··· SUPPLIED DATA ···

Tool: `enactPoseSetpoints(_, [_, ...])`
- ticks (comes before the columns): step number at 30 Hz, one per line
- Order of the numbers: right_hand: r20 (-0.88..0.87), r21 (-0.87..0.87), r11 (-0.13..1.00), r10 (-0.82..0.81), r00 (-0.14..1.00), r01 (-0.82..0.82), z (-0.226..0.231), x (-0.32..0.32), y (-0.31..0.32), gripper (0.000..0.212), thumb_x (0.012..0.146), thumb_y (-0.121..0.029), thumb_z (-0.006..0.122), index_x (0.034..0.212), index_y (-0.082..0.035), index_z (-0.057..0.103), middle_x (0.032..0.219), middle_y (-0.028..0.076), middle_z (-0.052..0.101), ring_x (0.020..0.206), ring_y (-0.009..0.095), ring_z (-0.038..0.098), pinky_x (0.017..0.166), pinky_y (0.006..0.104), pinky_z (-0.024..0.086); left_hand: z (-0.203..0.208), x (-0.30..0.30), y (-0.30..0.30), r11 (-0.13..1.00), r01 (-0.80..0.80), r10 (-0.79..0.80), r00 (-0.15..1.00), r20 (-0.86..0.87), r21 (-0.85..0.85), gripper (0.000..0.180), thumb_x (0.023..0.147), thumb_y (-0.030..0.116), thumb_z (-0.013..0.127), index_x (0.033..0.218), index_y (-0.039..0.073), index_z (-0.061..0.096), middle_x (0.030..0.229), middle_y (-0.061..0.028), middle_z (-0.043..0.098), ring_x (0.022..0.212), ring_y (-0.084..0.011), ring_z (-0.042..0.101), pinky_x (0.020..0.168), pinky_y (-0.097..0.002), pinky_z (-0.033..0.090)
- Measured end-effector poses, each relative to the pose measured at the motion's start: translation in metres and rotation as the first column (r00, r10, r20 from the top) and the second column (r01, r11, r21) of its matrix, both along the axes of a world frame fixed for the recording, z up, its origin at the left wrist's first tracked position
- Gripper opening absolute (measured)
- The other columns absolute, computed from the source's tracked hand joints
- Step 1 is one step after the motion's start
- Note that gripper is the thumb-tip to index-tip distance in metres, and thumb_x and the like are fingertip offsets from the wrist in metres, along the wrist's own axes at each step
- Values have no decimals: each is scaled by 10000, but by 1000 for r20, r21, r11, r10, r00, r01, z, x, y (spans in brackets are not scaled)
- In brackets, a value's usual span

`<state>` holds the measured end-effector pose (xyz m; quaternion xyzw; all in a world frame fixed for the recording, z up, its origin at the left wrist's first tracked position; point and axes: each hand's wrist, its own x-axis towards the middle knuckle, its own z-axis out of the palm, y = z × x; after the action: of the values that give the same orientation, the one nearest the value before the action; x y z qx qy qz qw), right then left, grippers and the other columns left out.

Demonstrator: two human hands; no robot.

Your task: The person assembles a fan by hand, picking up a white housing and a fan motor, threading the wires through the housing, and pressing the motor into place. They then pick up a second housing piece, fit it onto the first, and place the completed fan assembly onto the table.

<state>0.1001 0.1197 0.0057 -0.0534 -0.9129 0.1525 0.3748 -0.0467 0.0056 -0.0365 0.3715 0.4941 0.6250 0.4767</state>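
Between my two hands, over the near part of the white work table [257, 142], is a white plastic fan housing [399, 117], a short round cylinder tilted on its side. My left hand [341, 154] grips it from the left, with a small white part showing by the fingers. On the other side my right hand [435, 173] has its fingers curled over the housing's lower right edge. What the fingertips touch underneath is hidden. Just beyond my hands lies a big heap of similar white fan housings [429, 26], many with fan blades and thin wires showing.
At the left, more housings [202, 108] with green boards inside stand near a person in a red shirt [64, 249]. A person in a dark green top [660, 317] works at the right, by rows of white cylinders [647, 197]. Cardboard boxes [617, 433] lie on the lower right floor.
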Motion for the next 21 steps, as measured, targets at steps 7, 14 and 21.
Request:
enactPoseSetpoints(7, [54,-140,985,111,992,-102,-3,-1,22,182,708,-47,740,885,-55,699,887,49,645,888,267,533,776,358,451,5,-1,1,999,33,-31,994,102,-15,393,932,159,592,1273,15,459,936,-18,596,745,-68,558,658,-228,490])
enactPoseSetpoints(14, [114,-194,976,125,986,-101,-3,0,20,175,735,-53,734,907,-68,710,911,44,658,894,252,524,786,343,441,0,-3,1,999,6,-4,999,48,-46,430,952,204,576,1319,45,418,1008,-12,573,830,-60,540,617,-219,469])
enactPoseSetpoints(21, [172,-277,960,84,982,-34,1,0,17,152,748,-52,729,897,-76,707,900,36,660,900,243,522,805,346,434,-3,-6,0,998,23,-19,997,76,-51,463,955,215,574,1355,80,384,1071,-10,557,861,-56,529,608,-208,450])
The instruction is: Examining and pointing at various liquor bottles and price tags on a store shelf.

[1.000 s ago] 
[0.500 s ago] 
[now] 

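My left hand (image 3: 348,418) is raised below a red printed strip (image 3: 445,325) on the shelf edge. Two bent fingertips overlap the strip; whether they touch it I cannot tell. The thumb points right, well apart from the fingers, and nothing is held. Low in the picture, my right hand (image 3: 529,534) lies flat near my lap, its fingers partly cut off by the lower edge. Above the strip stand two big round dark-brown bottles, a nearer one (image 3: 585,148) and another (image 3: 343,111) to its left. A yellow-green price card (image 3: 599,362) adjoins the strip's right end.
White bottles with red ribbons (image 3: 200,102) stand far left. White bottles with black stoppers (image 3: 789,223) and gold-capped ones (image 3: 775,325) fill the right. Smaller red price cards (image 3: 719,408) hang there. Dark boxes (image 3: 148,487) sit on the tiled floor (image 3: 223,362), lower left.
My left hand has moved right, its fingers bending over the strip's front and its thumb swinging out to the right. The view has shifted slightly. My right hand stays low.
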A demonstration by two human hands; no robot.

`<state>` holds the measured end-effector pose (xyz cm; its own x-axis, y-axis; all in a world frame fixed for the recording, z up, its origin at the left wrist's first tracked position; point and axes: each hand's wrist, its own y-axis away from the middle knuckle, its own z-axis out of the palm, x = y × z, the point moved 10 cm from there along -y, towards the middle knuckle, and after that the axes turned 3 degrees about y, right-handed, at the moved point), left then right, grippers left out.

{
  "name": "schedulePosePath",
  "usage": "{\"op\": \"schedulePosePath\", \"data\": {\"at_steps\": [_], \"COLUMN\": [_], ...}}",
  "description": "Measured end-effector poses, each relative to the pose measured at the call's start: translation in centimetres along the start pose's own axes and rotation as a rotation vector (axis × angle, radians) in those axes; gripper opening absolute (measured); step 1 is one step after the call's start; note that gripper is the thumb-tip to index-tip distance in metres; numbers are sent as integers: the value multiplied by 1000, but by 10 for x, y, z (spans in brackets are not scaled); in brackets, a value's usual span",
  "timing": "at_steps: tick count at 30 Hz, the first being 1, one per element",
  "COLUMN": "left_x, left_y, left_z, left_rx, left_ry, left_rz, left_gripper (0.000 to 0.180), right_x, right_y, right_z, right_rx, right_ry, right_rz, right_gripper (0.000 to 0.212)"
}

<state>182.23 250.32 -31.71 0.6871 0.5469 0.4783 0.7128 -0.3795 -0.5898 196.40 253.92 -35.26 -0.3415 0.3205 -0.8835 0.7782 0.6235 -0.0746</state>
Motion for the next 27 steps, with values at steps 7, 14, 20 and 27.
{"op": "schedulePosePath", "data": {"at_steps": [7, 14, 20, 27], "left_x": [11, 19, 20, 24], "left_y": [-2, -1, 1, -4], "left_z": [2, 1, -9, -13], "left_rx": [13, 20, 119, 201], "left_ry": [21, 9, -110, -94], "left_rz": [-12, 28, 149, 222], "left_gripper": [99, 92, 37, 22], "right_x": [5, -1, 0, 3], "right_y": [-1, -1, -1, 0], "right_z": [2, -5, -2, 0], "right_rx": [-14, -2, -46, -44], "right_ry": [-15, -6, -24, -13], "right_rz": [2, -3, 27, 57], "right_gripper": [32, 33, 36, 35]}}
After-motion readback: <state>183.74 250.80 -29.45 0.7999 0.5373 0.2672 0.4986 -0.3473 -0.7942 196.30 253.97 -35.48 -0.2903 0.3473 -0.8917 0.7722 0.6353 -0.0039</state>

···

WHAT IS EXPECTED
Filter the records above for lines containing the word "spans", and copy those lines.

PROBLEM SOLUTION
- Values have no decimals: each is scaled by 10000, but by 1000 for r20, r21, r11, r10, r00, r01, z, x, y (spans in brackets are not scaled)
  "description": "Measured end-effector poses, each relative to the pose measured at the call's start: translation in centimetres along the start pose's own axes and rotation as a rotation vector (axis × angle, radians) in those axes; gripper opening absolute (measured); step 1 is one step after the call's start; note that gripper is the thumb-tip to index-tip distance in metres; numbers are sent as integers: the value multiplied by 1000, but by 10 for x, y, z (spans in brackets are not scaled); in brackets, a value's usual span",

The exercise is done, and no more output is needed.